If this fails, then isolate the problem by following the test instructions

FSDP (Optional)

If you want to use FSDP or Accelerate distribution, then set up the accelerate config file. In general, I recommend you do not do this unless you know what you're doing / you have a good reason to try it. Accelerate FSDP etc. is a bit buggy and can considerably slow down model training / saving for what seems to be little gain.

accelerate config

Common Setup:

  • This Machine
  • multi-GPU
  • 1 node
  • No checking distributed ops
  • No torch Dynamo
  • Enter number of available GPUs when asked
  • mixed precision bf16

Basic Setup:

  • No DeepSpeed, FSDP, Megatron
  • yes numa efficiency

FSDP:

  • No DeepSpeed
  • Yes FSDP
  • FSDP version 2
  • Choose defaults for enable resharding (yes), offload (no)
  • Transformer Based Wrap => yes to use the model's _no_split_modules
  • SHARDED_STATE_DICT state dict type
  • Yes to CPU RAM efficient model loading
  • No to activation checkpointing
  • No to parallelism config

The FSDP configuration gives me the accelerate config (at <path_to_huggingface>/accelerate/default_config.yaml) yaml:

compute_environment: LOCAL_MACHINE                                                                                                             
debug: false                                                                                                                                   
distributed_type: FSDP
downcast_bf16: 'no'
enable_cpu_affinity: false
fsdp_config:
  fsdp_activation_checkpointing: false
  fsdp_auto_wrap_policy: TRANSFORMER_BASED_WRAP
  fsdp_cpu_ram_efficient_loading: true
  fsdp_offload_params: false
  fsdp_reshard_after_forward: true
  fsdp_state_dict_type: SHARDED_STATE_DICT
  fsdp_version: 2
machine_rank: 0
main_training_function: main
mixed_precision: bf16
num_machines: 1
num_processes: 8
rdzv_backend: static
same_network: true
tpu_env: []
tpu_use_cluster: false
tpu_use_sudo: false
use_cpu: false

If you want to use accelerate to launch the training script with FSDP etc, instead of running train.py with python train.py --args, you must use accelerate launch train.py --args

Examples

I have a set of examples that show how to use the code for different tasks. The examples cover most functionality of the code.

Project Organization

Inference

The entry point for inference is the infer.py script. It supports both HuggingFace Transformers and vLLM inference pipelines for both Language Models and Vision Language Models. The call to inference has three components:

  1. Core arguments: These are found in the click declaration of the function main and should be passed in right after the filename with python infer.py --modality vlm etc
  2. Framework selection: This is done with the hf or vllm command, which selects the HuggingFace Transformers or vLLM inference pipeline respectively. e.g. python infer.py --model_name <name> hf
  3. Framework specific arguments: These are passed in after the hf or vllm command. For example, python infer.py --model_name <name> hf --batch_size 8 will run inference with the HuggingFace Transformers pipeline. See the huggingface and vllm inference files for the arguments that can be passed in after the hf or vllm command.

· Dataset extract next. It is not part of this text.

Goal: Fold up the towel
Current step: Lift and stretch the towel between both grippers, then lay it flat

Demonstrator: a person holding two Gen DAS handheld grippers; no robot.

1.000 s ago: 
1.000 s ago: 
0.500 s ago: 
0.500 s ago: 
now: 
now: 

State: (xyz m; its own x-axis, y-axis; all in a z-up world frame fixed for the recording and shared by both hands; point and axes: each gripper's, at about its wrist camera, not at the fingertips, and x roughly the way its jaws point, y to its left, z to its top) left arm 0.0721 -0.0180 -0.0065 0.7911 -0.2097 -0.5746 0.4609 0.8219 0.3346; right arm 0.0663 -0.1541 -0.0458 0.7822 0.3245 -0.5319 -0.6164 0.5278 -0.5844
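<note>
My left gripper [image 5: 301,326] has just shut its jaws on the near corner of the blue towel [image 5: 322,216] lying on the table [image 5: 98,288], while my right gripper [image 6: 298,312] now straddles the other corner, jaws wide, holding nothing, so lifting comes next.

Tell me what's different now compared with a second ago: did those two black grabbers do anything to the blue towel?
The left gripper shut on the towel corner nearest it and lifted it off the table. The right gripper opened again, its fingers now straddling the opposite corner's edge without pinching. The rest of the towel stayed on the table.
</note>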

The scripts will expect your input to be a csv file with a column named input that contains the text to be processed (and image with a url or path to an image for VLMs). It also expects that the input file does not contain the columns output or inference_completed. The output will be saved in the same directory as the input file, with a suffix _output added to the filename, and as a json lines file (.jsonl). The names of the columns, as well as the output path can be changed with the appropriate arguments.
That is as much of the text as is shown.